▶ _How to complete this task_
All of the data that follows should be output again without any alteration.

▶ _Data segment_

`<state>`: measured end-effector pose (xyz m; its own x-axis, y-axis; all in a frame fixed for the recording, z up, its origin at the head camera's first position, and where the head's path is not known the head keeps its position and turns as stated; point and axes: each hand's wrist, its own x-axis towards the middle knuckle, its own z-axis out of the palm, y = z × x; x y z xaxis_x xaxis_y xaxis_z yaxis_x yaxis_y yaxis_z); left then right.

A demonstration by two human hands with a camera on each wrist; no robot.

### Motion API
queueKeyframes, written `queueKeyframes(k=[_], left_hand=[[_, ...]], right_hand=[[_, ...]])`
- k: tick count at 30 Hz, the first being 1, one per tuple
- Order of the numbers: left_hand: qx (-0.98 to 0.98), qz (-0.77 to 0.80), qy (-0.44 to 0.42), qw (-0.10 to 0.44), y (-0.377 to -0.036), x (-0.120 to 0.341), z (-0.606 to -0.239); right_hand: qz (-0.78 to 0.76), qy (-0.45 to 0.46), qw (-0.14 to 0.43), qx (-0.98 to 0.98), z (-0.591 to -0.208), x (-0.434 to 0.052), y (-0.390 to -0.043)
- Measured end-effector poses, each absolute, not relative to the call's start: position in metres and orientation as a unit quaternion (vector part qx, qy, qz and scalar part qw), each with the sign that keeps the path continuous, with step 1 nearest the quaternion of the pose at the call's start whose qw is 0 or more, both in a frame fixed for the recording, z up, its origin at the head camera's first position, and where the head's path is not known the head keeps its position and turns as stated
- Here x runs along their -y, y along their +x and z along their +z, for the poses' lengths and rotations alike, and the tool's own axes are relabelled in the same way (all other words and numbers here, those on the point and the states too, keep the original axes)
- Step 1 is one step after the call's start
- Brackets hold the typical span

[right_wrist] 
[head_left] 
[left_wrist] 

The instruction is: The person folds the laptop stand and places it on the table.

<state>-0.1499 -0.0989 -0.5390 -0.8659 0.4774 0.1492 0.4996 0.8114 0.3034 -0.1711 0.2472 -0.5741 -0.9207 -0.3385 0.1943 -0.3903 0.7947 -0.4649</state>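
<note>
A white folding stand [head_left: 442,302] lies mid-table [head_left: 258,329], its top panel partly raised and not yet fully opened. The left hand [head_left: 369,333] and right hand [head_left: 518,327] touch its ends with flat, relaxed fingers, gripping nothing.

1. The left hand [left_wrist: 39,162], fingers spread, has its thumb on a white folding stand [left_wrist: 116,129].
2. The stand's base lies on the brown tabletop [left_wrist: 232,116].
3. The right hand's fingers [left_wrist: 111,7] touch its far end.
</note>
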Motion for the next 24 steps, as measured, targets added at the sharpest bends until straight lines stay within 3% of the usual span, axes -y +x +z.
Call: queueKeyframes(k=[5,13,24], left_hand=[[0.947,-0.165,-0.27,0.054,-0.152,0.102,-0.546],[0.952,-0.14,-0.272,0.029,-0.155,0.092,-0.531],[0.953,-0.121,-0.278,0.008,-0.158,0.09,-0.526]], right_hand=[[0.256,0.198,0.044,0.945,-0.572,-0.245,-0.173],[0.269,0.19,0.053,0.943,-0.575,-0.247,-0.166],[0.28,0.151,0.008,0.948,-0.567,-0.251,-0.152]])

▶ _Answer to the exercise_
`<state>`: measured end-effector pose (xyz m; its own x-axis, y-axis; all in a frame fixed for the recording, z up, its origin at the head camera's first position, and where the head's path is not known the head keeps its position and turns as stated; point and axes: each hand's wrist, its own x-axis towards the middle knuckle, its own z-axis out of the palm, y = z × x; x y z xaxis_x xaxis_y xaxis_z yaxis_x yaxis_y yaxis_z); left then right.

A demonstration by two human hands with a camera on each wrist; no robot.

### Motion API
queueKeyframes, written `queueKeyframes(k=[_], left_hand=[[_, ...]], right_hand=[[_, ...]])`
- k: tick count at 30 Hz, the first being 1, one per tuple
- Order of the numbers: left_hand: qx (-0.98 to 0.98), qz (-0.77 to 0.80), qy (-0.44 to 0.42), qw (-0.10 to 0.44), y (-0.377 to -0.036), x (-0.120 to 0.341), z (-0.606 to -0.239); right_hand: qz (-0.78 to 0.76), qy (-0.45 to 0.46), qw (-0.14 to 0.43), qx (-0.98 to 0.98), z (-0.591 to -0.208), x (-0.434 to 0.052), y (-0.390 to -0.043)
- Measured end-effector poses, each absolute, not relative to the call's start: position in metres and orientation as a unit quaternion (vector part qx, qy, qz and scalar part qw), each with the sign that keeps the path continuous, with step 1 nearest the quaternion of the pose at the call's start whose qw is 0 or more, both in a frame fixed for the recording, z up, its origin at the head camera's first position, and where the head's path is not known the head keeps its position and turns as stated
- Here x runs along their -y, y along their +x and z along their +z, for the poses' lengths and rotations alike, and the tool's own axes are relabelled in the same way (all other words and numbers here, those on the point and the states too, keep the original axes)
- Step 1 is one step after the call's start
- Brackets hold the typical span

[right_wrist] 
[head_left] 
[left_wrist] 

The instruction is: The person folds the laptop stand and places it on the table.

<state>-0.1499 -0.0989 -0.5390 -0.8659 0.4774 0.1492 0.4996 0.8114 0.3034 -0.1711 0.2472 -0.5741 -0.9207 -0.3385 0.1943 -0.3903 0.7947 -0.4649</state>
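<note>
A white folding stand [head_left: 442,302] lies mid-table [head_left: 258,329], its top panel partly raised and not yet fully opened. The left hand [head_left: 369,333] and right hand [head_left: 518,327] touch its ends with flat, relaxed fingers, gripping nothing.

1. The left hand [left_wrist: 39,162], fingers spread, has its thumb on a white folding stand [left_wrist: 116,129].
2. The stand's base lies on the brown tabletop [left_wrist: 232,116].
3. The right hand's fingers [left_wrist: 111,7] touch its far end.
</note>
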Motion for the next 24 steps, as measured, targets added at the sharpest bends until straight lines stay within 3% of the usual span, axes -y +x +z.
Call: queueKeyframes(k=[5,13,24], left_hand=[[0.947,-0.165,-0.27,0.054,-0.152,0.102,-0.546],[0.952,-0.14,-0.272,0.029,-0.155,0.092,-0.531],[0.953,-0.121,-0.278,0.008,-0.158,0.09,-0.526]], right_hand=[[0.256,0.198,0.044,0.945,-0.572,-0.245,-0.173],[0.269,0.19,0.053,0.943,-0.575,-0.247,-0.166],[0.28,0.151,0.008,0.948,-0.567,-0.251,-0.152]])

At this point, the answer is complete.